(Collected data entries)
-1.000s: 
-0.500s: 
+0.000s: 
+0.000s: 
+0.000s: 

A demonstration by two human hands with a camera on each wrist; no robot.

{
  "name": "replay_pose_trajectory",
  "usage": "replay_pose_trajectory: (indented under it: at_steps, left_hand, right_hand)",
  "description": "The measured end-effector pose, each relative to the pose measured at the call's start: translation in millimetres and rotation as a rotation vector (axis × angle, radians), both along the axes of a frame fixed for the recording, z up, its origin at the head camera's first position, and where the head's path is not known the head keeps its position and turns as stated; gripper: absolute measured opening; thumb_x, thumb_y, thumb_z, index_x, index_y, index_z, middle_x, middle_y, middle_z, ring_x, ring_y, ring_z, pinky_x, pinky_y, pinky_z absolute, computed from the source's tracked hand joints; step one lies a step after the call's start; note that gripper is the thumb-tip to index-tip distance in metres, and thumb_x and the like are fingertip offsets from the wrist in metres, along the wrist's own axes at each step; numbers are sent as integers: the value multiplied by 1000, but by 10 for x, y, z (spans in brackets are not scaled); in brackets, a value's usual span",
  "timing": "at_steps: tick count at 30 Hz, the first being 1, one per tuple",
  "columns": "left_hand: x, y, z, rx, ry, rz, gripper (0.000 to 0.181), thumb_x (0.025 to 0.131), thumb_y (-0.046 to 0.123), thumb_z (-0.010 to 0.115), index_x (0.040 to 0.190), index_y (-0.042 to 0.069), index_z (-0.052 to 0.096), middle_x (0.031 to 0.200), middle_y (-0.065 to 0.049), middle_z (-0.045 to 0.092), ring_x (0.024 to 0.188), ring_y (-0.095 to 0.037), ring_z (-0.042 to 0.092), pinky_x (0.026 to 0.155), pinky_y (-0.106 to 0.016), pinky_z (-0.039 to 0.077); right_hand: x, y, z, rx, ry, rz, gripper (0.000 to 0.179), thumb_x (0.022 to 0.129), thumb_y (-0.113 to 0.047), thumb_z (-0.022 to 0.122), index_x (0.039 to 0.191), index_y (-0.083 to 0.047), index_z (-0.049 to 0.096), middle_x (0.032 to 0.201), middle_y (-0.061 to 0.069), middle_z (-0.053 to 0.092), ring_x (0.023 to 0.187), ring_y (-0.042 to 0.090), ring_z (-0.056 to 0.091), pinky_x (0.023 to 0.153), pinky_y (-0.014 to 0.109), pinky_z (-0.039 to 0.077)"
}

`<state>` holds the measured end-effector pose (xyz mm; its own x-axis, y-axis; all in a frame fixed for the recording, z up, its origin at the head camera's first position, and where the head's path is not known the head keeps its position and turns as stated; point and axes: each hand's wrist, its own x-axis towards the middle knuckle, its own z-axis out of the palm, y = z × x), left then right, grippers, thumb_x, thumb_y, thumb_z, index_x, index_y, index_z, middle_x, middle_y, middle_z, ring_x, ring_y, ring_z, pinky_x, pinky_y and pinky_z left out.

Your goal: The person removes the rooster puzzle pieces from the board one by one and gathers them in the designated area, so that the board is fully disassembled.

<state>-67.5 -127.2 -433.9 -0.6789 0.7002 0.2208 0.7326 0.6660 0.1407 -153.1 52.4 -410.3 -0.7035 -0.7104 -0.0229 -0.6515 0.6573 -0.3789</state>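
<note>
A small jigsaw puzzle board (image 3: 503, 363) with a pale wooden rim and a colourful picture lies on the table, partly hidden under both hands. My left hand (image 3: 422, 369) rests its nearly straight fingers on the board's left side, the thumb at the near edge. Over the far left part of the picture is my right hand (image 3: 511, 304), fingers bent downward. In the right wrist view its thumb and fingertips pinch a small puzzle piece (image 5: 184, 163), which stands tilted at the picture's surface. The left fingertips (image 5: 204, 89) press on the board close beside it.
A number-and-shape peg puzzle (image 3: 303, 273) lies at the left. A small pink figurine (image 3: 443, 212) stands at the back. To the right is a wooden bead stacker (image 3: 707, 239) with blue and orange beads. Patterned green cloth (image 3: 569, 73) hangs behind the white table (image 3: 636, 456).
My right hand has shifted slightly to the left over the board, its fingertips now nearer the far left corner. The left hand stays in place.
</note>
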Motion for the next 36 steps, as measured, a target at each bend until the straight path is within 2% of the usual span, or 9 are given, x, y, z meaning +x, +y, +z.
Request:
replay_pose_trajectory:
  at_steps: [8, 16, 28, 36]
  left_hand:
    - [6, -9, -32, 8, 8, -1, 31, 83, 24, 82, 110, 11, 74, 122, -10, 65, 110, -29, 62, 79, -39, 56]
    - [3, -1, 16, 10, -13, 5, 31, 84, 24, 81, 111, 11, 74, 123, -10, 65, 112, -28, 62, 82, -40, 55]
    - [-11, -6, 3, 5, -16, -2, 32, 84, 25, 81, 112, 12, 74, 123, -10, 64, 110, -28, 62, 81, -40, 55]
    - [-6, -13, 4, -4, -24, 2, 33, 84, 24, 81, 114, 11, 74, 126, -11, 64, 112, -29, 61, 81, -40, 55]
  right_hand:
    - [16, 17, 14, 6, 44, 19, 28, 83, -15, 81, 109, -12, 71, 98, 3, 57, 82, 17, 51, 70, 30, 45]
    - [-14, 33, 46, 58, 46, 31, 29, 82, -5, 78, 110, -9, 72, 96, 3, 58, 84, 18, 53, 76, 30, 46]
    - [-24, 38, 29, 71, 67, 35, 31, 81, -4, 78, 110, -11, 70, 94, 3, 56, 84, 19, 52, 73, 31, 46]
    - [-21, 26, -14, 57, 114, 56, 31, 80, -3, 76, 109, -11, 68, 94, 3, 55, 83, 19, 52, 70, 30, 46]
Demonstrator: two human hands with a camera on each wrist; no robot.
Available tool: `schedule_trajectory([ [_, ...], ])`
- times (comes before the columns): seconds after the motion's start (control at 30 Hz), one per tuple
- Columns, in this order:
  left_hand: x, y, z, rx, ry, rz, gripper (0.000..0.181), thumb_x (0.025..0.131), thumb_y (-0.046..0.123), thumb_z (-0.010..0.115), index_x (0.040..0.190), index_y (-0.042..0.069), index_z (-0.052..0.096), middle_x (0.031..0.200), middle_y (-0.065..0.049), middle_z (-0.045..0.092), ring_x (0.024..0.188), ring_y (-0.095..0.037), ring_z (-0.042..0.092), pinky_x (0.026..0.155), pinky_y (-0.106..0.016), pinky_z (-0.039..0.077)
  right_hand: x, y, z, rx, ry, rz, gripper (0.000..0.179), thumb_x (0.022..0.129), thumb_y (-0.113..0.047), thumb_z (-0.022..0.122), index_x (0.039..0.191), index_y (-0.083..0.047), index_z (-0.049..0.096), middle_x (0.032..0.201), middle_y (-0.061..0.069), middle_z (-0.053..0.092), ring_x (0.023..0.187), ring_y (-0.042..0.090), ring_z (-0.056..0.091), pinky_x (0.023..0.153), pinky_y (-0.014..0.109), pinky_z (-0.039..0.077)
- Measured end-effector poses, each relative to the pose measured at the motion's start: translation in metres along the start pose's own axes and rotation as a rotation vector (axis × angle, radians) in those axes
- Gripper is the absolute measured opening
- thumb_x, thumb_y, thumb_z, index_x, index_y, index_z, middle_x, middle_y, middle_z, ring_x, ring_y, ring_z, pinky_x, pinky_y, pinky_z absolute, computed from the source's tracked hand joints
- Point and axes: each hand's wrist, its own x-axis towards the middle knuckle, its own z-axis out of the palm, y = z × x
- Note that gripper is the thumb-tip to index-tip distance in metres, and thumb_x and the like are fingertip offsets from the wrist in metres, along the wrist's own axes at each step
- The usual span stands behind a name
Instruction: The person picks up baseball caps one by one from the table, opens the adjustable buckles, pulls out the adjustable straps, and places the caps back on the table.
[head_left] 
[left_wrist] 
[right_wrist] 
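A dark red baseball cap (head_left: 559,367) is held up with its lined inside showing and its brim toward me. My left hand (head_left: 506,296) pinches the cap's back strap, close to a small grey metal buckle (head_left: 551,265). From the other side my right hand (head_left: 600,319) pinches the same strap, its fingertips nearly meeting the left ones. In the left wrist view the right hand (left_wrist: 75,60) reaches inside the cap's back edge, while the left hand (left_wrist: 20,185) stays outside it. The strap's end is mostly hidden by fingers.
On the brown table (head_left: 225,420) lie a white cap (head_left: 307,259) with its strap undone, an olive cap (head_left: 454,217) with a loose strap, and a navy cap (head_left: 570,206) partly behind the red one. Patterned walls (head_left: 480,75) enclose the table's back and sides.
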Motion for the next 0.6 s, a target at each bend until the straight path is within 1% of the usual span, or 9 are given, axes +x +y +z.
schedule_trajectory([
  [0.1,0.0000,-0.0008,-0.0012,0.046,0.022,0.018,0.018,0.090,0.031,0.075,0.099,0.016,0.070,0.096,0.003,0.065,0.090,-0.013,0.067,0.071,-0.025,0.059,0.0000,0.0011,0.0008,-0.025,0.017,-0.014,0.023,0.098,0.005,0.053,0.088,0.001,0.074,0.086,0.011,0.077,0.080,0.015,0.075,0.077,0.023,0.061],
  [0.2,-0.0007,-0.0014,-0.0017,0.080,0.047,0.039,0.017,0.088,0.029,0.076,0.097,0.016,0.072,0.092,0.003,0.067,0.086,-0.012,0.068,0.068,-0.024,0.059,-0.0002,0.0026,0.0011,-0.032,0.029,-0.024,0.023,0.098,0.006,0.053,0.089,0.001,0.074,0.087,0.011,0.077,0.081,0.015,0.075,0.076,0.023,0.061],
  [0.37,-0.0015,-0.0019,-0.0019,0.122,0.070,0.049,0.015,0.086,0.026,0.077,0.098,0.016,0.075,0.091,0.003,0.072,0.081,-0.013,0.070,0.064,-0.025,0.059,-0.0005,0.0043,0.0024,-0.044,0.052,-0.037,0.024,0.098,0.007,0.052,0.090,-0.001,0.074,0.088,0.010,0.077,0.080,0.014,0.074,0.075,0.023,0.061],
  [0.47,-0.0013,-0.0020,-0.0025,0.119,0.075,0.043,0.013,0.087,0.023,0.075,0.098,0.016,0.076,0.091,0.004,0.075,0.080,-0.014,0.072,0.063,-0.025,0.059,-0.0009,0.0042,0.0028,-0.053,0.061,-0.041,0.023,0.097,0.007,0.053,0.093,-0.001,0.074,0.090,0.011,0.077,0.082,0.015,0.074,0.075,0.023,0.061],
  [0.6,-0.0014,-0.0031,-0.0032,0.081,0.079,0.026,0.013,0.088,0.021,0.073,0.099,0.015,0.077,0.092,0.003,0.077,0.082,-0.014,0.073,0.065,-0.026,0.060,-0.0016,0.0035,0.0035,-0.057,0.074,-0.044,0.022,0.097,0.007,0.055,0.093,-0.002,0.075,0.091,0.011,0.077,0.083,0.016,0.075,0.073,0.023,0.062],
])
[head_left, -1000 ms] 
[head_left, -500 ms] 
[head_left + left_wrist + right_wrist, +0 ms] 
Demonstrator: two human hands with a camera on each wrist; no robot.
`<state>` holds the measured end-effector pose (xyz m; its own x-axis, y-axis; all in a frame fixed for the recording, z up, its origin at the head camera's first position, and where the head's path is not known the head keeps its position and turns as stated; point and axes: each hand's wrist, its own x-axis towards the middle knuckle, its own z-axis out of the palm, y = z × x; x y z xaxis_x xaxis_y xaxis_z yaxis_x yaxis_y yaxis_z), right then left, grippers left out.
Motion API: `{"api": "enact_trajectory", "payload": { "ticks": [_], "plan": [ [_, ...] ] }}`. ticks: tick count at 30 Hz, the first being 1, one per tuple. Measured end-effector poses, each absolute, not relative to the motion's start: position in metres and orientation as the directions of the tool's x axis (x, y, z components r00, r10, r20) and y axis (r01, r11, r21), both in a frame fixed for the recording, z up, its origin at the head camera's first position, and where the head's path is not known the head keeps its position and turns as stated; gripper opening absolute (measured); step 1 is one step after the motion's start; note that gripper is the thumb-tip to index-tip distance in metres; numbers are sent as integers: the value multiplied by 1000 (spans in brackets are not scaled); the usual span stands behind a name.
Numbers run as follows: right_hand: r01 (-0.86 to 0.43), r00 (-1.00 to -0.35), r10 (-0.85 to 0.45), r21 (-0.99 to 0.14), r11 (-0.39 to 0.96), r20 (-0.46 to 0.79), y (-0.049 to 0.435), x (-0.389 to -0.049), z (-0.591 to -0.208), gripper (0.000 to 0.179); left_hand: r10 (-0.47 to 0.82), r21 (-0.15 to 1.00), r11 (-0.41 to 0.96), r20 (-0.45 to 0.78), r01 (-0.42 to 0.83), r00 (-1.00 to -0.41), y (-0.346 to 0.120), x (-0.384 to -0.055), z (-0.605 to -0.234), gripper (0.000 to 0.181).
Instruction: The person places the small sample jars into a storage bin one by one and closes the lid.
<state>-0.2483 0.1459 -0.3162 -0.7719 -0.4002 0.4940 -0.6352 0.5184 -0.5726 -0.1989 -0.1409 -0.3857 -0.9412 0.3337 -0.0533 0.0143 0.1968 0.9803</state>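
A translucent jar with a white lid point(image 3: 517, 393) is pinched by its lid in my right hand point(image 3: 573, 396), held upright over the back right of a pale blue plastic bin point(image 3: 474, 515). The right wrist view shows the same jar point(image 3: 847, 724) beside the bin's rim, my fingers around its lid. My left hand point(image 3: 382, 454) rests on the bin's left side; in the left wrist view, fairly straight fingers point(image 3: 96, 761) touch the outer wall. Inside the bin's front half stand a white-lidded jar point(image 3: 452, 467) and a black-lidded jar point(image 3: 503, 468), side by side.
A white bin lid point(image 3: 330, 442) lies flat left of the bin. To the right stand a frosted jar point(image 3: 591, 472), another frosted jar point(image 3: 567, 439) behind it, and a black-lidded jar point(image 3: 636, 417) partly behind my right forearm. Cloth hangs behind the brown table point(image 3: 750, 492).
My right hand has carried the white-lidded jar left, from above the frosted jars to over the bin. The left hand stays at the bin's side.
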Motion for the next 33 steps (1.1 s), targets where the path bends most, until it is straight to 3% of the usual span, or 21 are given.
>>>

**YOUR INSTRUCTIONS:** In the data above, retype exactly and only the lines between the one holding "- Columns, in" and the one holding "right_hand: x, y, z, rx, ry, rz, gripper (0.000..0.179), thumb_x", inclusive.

**RESULT:**
- Columns, in this order:
  left_hand: x, y, z, rx, ry, rz, gripper (0.000..0.181), thumb_x (0.025..0.131), thumb_y (-0.046..0.123), thumb_z (-0.010..0.115), index_x (0.040..0.190), index_y (-0.042..0.069), index_z (-0.052..0.096), middle_x (0.031..0.200), middle_y (-0.065..0.049), middle_z (-0.045..0.092), ring_x (0.024..0.188), ring_y (-0.095..0.037), ring_z (-0.042..0.092), pinky_x (0.026..0.155), pinky_y (-0.106..0.016), pinky_z (-0.039..0.077)
  right_hand: x, y, z, rx, ry, rz, gripper (0.000..0.179), thumb_x (0.022..0.129), thumb_y (-0.113..0.047), thumb_z (-0.022..0.122), index_x (0.039..0.191), index_y (-0.083..0.047), index_z (-0.049..0.096), middle_x (0.032..0.201), middle_y (-0.061..0.069), middle_z (-0.053..0.092), ring_x (0.023..0.187), ring_y (-0.042..0.090), ring_z (-0.056..0.091), pinky_x (0.023..0.153), pinky_y (-0.014..0.109), pinky_z (-0.039..0.077)

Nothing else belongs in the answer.